**What you need to do**:
Take from the material every line containing the string "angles" and copy it.

**Provided information**:
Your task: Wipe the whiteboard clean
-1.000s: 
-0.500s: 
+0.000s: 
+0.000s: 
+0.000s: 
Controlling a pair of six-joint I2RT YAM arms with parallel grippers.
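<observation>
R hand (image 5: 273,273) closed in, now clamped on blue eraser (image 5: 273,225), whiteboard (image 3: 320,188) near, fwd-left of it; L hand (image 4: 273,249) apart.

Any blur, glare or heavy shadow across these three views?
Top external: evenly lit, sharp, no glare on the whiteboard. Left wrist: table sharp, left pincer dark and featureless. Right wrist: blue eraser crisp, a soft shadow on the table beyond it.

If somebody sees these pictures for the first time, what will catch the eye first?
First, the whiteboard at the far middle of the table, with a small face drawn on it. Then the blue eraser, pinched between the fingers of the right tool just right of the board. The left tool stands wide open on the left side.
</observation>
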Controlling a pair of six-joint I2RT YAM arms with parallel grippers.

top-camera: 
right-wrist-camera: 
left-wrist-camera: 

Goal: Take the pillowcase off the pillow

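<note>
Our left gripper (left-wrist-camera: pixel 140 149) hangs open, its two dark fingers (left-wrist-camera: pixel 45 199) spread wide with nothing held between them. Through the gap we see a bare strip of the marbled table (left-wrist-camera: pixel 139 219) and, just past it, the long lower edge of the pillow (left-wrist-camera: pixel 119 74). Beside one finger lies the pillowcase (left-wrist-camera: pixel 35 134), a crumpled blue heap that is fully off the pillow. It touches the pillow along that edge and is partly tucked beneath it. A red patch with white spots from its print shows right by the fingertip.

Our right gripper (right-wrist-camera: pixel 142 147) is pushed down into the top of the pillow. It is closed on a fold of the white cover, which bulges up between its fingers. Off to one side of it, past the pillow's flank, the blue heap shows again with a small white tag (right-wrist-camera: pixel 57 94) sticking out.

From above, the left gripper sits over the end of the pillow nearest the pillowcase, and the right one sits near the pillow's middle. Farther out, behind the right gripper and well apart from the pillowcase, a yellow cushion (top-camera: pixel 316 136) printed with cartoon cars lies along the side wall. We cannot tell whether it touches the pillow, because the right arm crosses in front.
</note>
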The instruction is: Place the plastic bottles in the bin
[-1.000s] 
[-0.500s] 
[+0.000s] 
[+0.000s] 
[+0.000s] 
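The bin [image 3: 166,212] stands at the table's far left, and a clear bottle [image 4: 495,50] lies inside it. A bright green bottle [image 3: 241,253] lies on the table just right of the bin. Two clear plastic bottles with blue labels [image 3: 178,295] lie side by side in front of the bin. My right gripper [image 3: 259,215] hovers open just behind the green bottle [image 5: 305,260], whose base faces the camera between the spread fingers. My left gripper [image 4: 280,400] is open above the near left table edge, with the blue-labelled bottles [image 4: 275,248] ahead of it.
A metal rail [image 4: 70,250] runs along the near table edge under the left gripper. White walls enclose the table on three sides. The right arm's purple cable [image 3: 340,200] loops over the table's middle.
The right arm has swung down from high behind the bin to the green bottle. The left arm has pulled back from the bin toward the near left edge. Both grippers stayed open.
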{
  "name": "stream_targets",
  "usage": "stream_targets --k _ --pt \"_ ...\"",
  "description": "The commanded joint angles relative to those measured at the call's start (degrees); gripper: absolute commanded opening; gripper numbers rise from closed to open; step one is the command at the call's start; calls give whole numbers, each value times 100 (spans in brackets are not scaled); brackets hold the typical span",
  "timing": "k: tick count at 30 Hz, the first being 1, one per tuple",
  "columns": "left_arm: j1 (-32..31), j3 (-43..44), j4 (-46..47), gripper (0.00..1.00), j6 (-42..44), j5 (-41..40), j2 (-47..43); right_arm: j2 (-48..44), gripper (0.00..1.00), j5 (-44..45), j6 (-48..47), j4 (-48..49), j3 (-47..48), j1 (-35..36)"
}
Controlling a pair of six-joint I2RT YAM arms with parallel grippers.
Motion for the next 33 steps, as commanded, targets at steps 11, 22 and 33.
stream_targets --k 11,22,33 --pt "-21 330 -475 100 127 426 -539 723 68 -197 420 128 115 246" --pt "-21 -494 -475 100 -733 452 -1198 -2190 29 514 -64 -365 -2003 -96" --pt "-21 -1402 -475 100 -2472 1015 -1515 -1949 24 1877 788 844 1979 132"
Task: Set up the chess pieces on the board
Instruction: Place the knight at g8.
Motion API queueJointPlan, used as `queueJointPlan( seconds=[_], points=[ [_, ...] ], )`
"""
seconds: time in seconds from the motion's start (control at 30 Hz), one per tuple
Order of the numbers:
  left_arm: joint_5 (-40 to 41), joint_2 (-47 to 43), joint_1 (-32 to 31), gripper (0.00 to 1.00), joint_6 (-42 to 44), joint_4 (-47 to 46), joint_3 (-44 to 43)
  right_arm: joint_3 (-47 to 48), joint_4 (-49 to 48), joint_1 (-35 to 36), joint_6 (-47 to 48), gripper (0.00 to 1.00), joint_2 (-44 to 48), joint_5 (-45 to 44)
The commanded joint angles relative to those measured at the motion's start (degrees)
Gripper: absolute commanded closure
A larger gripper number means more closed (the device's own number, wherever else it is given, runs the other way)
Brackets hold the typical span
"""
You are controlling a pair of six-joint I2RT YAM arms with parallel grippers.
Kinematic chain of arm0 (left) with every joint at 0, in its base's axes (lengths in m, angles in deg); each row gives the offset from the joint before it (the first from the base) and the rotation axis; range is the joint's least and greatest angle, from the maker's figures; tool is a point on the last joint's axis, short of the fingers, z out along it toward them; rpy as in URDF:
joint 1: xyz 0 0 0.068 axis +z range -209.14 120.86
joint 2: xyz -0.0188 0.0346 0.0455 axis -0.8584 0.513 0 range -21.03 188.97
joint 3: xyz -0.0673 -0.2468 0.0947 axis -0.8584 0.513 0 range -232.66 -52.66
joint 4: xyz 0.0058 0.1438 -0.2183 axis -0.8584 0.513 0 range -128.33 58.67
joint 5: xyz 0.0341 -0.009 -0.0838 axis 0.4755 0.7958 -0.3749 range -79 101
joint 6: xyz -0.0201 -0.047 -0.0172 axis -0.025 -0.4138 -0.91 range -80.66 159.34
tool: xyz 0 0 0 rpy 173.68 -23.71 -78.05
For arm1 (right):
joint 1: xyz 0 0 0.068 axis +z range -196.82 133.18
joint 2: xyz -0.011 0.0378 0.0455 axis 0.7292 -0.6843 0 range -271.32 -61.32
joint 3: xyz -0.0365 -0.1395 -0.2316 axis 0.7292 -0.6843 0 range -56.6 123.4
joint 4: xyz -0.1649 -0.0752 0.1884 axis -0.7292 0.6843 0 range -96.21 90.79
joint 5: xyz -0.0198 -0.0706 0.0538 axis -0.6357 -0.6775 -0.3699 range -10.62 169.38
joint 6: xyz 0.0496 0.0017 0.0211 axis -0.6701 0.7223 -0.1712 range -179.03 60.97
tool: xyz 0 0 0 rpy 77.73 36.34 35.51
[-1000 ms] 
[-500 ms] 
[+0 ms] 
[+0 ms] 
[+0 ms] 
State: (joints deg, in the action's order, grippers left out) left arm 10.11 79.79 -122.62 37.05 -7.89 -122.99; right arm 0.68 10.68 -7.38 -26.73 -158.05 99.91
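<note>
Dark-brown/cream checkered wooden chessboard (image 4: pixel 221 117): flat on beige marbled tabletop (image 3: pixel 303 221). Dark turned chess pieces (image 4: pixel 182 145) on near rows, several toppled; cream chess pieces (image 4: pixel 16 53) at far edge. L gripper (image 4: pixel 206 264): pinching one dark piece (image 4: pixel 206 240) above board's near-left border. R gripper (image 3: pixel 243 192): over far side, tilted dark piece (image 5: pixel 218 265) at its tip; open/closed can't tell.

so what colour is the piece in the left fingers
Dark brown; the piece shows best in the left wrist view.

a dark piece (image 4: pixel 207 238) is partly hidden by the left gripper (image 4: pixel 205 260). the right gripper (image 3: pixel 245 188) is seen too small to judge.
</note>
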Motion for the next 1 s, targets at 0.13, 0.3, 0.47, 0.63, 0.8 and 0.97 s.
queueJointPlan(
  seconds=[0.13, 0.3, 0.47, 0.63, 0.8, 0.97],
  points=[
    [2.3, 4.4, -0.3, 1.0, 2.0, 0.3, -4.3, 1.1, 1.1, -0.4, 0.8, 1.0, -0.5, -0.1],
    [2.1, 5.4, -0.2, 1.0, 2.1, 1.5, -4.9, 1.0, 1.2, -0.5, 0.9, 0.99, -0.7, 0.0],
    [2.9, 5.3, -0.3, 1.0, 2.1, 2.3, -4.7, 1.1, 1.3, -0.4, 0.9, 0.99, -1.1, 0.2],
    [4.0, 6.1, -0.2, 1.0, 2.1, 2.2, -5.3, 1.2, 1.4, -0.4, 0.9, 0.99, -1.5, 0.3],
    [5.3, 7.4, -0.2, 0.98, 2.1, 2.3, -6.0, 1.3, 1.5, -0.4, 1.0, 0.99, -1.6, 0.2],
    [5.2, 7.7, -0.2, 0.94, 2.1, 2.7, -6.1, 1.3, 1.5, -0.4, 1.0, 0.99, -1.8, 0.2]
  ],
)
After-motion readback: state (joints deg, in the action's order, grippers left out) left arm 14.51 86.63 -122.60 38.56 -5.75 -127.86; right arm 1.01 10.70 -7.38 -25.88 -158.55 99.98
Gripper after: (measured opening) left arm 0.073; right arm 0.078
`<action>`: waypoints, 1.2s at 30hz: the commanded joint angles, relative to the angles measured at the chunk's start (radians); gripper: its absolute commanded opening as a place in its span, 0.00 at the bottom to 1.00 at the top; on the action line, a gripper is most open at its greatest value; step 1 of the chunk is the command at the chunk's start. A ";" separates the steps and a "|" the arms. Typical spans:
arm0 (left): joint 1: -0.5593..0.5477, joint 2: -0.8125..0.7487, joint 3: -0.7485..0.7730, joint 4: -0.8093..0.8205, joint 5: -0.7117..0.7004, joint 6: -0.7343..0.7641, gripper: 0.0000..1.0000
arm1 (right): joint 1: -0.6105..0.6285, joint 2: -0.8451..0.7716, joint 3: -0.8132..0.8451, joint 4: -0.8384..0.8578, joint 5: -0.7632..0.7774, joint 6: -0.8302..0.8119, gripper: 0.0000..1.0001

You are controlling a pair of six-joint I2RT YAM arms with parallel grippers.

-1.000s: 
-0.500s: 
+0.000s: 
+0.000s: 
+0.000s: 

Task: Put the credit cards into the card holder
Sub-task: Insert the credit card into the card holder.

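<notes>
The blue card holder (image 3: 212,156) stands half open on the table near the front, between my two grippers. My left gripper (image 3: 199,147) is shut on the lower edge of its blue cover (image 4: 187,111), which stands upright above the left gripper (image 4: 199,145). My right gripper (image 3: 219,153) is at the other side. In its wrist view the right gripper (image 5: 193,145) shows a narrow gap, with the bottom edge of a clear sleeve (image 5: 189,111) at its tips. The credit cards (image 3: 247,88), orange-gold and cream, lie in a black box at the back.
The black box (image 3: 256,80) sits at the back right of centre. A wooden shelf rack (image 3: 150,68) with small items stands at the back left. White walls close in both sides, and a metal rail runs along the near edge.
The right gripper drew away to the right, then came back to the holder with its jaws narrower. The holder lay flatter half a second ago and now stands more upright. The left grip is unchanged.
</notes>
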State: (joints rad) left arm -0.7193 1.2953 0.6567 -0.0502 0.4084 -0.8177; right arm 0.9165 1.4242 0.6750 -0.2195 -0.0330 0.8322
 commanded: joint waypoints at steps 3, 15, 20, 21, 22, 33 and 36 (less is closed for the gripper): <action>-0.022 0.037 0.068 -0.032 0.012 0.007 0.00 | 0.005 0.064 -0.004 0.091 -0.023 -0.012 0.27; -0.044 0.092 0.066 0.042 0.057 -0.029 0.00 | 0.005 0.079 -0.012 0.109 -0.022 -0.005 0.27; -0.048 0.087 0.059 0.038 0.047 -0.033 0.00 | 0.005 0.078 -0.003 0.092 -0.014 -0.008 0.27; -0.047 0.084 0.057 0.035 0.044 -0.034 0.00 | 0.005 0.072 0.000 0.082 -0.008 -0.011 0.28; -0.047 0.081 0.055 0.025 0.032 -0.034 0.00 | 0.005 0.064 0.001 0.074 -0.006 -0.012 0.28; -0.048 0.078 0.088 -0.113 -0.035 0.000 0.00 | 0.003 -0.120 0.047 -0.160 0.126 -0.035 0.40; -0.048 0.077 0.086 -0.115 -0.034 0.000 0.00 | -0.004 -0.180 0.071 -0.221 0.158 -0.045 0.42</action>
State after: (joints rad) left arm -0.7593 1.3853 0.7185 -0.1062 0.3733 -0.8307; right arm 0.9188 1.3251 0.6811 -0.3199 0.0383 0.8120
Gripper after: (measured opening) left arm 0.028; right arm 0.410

**Expected output**:
  "description": "The commanded joint angles relative to those measured at the call's start (degrees); gripper: absolute commanded opening; gripper numbers rise from closed to open; step one is the command at the call's start; calls give whole numbers, each value times 100 (spans in brackets are not scaled); brackets hold the typical span",
The commanded joint angles relative to those measured at the motion's start (degrees)
Kinematic chain of arm0 (left) with every joint at 0, in its base's axes (lengths in m, angles in deg); each row gives the offset from the joint before it (the first from the base) and the rotation axis; range is the joint's least and greatest angle, from the maker's figures; tool is a point on the last joint's axis, short of the fingers, z out along it toward them; rpy as in URDF:
`<action>`: waypoints, 1.2s at 30hz: the commanded joint angles, relative to the angles measured at the chunk's start (radians); gripper: its absolute commanded opening as a place in its span, 0.00 at the bottom to 1.00 at the top; on the action line, a gripper is most open at its greatest value; step 1 of the chunk is the command at the chunk's start. A ";" separates the steps and a "|" the arms. Typical spans:

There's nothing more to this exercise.